The second day of rehabilitation will result in the following new events for the patient:

  • learning 1-2 new exercises to develop joints and muscles;
  • the ability to sit down and stand up (under the supervision of medical staff);
  • a person can try to climb stairs on crutches (under the supervision of medical staff);
  • Possibility to take a shower or bath.

Day three

On the third day after surgery, the patient can usually:

  • perform the necessary exercises independently;
  • sitting on the edge of the bed without support;
  • stand independently without relying on walkers or crutches;
  • walk independently or with the help of crutches;
  • climb and descend stairs independently or under the supervision of medical staff.

Why is physical therapy so important in the rehabilitation process after arthroplasty?

Physiotherapy is an important and integral part of the rehabilitation process after endoprosthetics. Its purpose is to prevent the joints from coming together, teach the patient the “rules of using” the new joint and strengthen the muscles around the prosthesis through special exercises.

Joint alignment can result in limited movement of the operated joint. The cause of joint convergence is scarring of the tissue around the prosthesis.

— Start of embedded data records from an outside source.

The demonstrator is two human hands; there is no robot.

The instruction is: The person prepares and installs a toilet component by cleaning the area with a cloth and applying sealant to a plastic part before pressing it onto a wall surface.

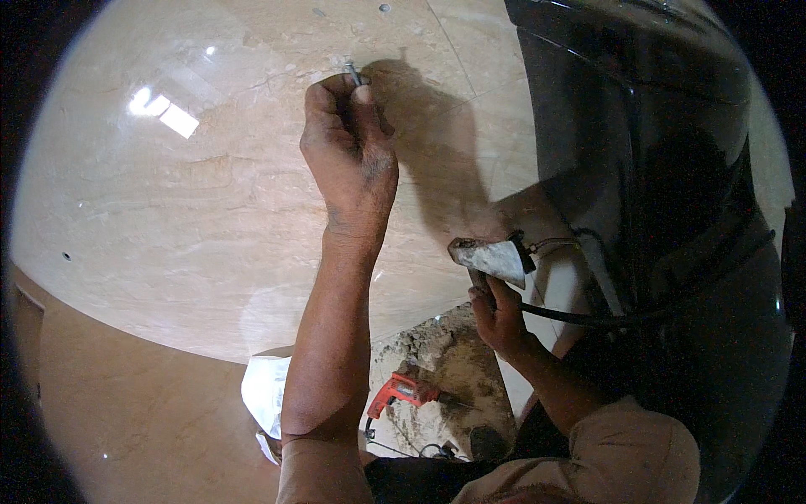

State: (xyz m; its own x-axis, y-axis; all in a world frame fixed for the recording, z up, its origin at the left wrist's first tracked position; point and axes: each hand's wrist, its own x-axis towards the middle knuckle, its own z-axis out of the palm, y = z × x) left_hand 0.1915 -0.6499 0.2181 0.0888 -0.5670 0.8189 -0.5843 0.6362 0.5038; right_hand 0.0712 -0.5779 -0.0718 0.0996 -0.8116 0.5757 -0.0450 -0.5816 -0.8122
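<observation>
My left hand (pixel 353 143) is raised to the beige marbled tile surface (pixel 210 227). Its thumb and fingers pinch a small metal bolt (pixel 353 76), whose tip is at a chipped spot in the tile. Lower and to the right, my right hand (pixel 501 317) is closed round the short handle of what looks like a hatchet (pixel 494 259). The hatchet's pale, dusty head is wedge-shaped, broad toward the right and narrow toward the left. It is apart from the bolt.
A red power drill (pixel 405 390) with a cord lies on the dusty floor (pixel 462 336) below. Glossy black panelling (pixel 588 126) stands at right, with a black hose (pixel 604 320) crossing it. A white object (pixel 264 391) sits beside my left forearm. Drilled holes (pixel 384 7) mark the tile.
</observation>
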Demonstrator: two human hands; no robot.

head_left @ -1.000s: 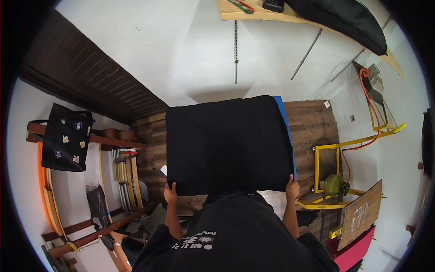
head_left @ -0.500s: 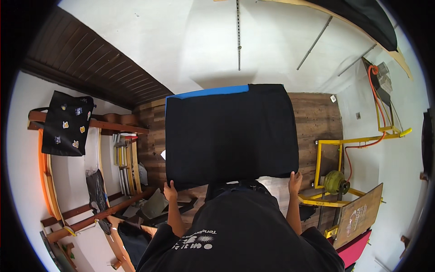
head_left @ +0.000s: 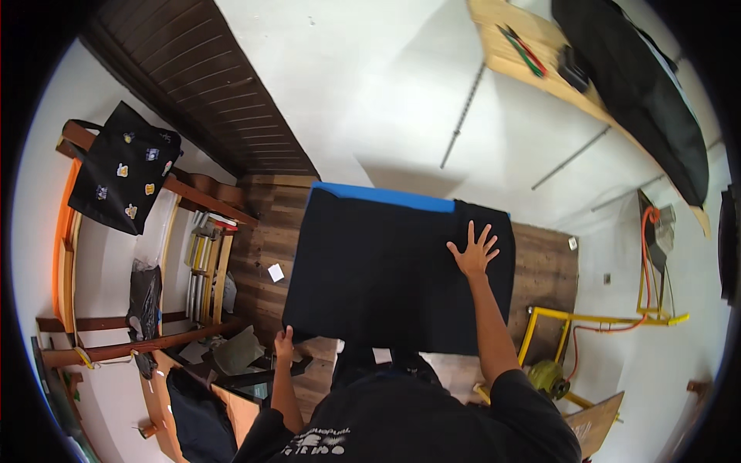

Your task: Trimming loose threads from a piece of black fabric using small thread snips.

During visits to the physiotherapist, the patient will learn which body positions can harm the joint and which cannot, when and what load the prosthesis can safely withstand, how to prevent joint displacement, etc. The physiotherapist will also prescribe an exercise program for the patient to perform at home after discharge from the hospital. . Some patients continue to see a physical therapist after being discharged home.

Rehabilitation continues at home

After endoprosthetics, the rehabilitation process from the hospital “moves” home with the patient.

Key points that patients should remember while at home:

  • the skin in the joint area should always be clean and dry. Dressings should be changed strictly according to your doctor's instructions.
  • If after the operation there are stitches that need to be removed, the surgeon will give the patient special instructions regarding the care of the incision site and the rules for using the bath or shower.
  • some patients will need to return to the hospital for x-rays so doctors can see how the healing process is progressing.
  • If there is redness in the suture area or any discharge appears from the wound, the patient should immediately consult a doctor.
  • If your body temperature is above 38 degrees C, you should also consult a doctor.
  • Swelling in the area of ​​the prosthesis may occur for 3-6 months after surgery (this is normal). The patient may be advised to apply ice to the joint several times a day for 15-20 minutes if necessary.
  • If symptoms such as chest pain or shortness of breath occur, the patient should immediately contact a doctor: these may be signs of a blood clot.

Taking medications

After discharge home, the patient may be prescribed the following medications:

  • anticoagulants – to prevent the formation of blood clots, which can lead to life-threatening consequences
  • antibiotics - to prevent the risk of infection in the joint.

Nutrition

Nutrition is another important component of home rehabilitation after joint replacement. Upon returning home, the patient can eat as usual. However, your doctor may recommend the following:

  • start taking certain vitamins
  • supplement your diet with iron-containing foods
  • drink enough fluids
  • avoid consuming vitamin K in large quantities

“The following foods are rich in vitamin K: broccoli, liver, spinach, onions, cabbage and cauliflower, green beans, soybeans.”

  • limit your consumption of coffee and alcohol
  • monitor your weight (avoid its sudden increase)

Return to normal life

How right...
  • ... use stairs with crutches?

Rising up:

1. Step with your non-operated leg first.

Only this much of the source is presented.